En effet, faire inspecter un bâtiment au Québec est une activité à risque. N’importe qui peut offrir ses services puisqu’il n’existe aucune formation minimale requise. Des erreurs et des omissions peuvent ainsi aisément se glisser dans un rapport d’inspection. Après des années de laxisme, les choses seraient sur le point de bouger au Québec. Un encadrement législatif, attendu depuis des années, serait-il pour bientôt ? Plusieurs acteurs dans le milieu le souhaitent ardemment.

En attendant ce jour, une pétition qui a circulé sur le site de l’Assemblée nationale a exigé une loi pour encadrer la profession. On y faisait état de tous les problèmes dûs au vide législatif ; encadrement professionnel absent, présence de plusieurs inspecteurs sans assurance responsabilité, absence d’une norme d’inspection obligatoire, aucune entente de service standardisée obligatoire, etc.

Alors qu’en Ontario, une loi a été votée en avril dernier et que la Colombie-Britannique a légiféré en 2009 et l’Alberta en 2011, le Québec tarde toujours.

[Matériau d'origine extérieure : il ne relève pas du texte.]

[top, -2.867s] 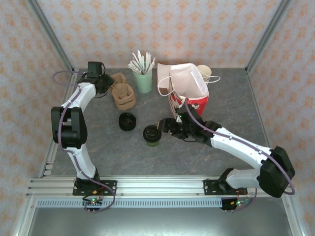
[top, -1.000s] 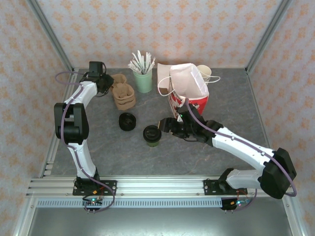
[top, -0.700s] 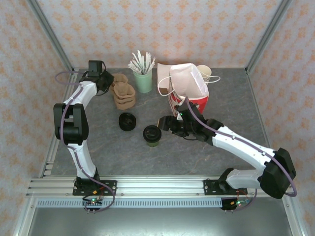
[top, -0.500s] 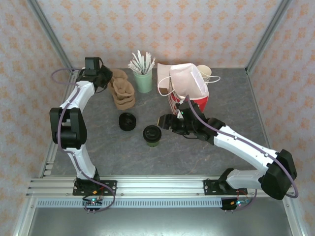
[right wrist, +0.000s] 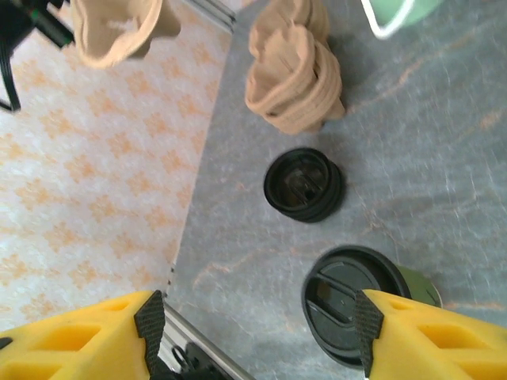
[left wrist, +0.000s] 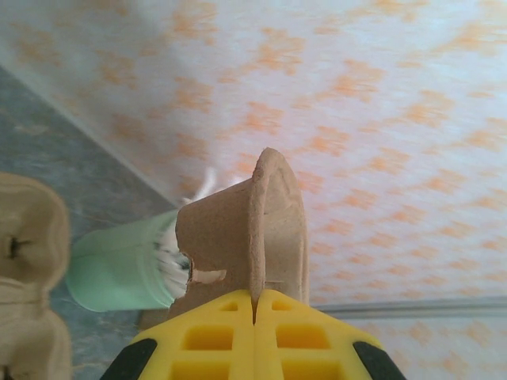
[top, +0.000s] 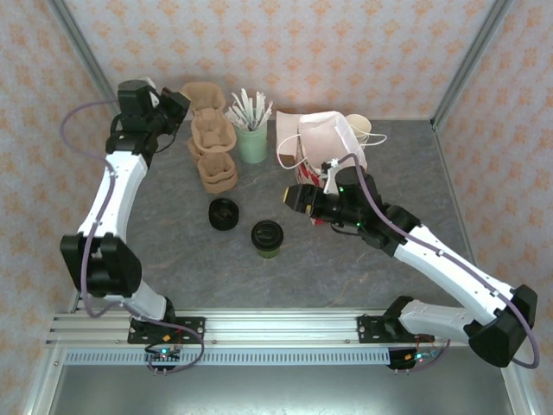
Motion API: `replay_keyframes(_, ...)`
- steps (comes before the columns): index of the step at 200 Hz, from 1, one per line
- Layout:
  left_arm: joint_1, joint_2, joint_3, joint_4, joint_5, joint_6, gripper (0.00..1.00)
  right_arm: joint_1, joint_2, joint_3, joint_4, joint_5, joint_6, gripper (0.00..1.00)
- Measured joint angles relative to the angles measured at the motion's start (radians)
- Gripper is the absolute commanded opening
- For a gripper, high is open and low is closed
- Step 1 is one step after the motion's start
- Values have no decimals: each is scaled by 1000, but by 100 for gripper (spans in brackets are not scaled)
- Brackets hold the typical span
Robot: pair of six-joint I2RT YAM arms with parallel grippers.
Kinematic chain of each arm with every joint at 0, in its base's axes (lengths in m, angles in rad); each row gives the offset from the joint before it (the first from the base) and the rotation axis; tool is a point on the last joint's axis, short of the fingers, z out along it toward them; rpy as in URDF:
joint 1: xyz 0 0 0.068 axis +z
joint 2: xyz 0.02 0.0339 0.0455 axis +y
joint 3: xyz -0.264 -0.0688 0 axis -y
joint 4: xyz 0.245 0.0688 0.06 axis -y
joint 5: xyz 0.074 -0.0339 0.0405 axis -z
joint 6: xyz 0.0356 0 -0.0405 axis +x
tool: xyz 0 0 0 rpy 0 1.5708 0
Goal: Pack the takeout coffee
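Observation:
The takeout coffee (top: pixel 267 238), a short olive-green cup with a black lid, stands upright on the grey table; its lid (right wrist: pixel 348 305) lies under my right gripper's right finger. My right gripper (top: pixel 298 199) (right wrist: pixel 257 317) hovers open above the table between the cup and the red-and-white bag (top: pixel 333 160), touching nothing. My left gripper (top: pixel 175 102) (left wrist: pixel 255 299) is raised at the back left, shut on the thin edge of a brown pulp cup carrier (top: pixel 200 92) (left wrist: pixel 253 229) that hangs in the air.
A stack of brown carriers (top: pixel 216 156) (right wrist: pixel 293 67) stands beside a green cup of stirrers (top: pixel 252 143) (left wrist: pixel 119 269). A low stack of black lids (top: pixel 224 213) (right wrist: pixel 304 184) sits left of the coffee. Cream-rimmed cups (top: pixel 359 128) stand behind the bag.
My left gripper shut on the top carrier and lifted it up and back off the stack. My right gripper rose and drew back from the coffee toward the bag.

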Motion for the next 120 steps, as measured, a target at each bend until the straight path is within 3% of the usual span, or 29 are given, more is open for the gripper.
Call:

En attendant que le gouvernement mette de l’ordre, le consommateur doit faire quelques vérifications avant de choisir son inspecteur. Après tout, l’achat d’une maison est souvent le plus gros investissement qu’il fera dans sa vie.

D’abord, il doit s’assurer que son inspecteur est membre d’un ordre professionnel ( l’Ordre des architectes, l’Ordre des ingénieurs ou l’Ordre des technologues professionnels ) ou d’une association reconnue, comme l’AIBQ ( Association des inspecteurs en bâtiment du Québec ). La meilleure des situations est un inspecteur membre d’un ordre professionnel et d’une association reconnue.

Il doit ensuite détenir une assurance erreurs et omissions. Cette assurance protégera le consommateur dans le cas où l’inspecteur aurait commis une erreur ou une omission lors de son travail.

Le consommateur devrait aussi vérifier si cette personne a déjà été poursuivie dans le passé, depuis combien d’années fait-elle de l’inspection, quelle est sa formation ? Cette formation est-elle continue ? Cette personne travaille-t-elle selon des normes de pratiques reconnues ?

Une fois l’inspecteur choisi, le consommateur doit exiger un rapport détaillé qui donne un bon portrait de l’état des lieux inspectés. Ce rapport doit décrire l’état des fondations, de la toiture, de la structure, du revêtement extérieur, de la plomberie, de l’électricité, du chauffage, de la climatisation centrale, de l’isolation, de la ventilation et des composantes intérieures.

L’Association des consommateurs pour la qualité dans la construction, qui s’intéresse au sujet depuis des années, peut fournir de bons conseils sur l’inspection préachat et sur le choix d’un inspecteur. Pour en savoir plus sur le sujet, le consommateur peut visiter leur site et, en devenant membre, il aura accès à une information complète sur le sujet.

D’après : La confusions de l’inspection immobilière. Stéphane Gagné. Le Devoir, cahier habitation, le 20 mai 2017.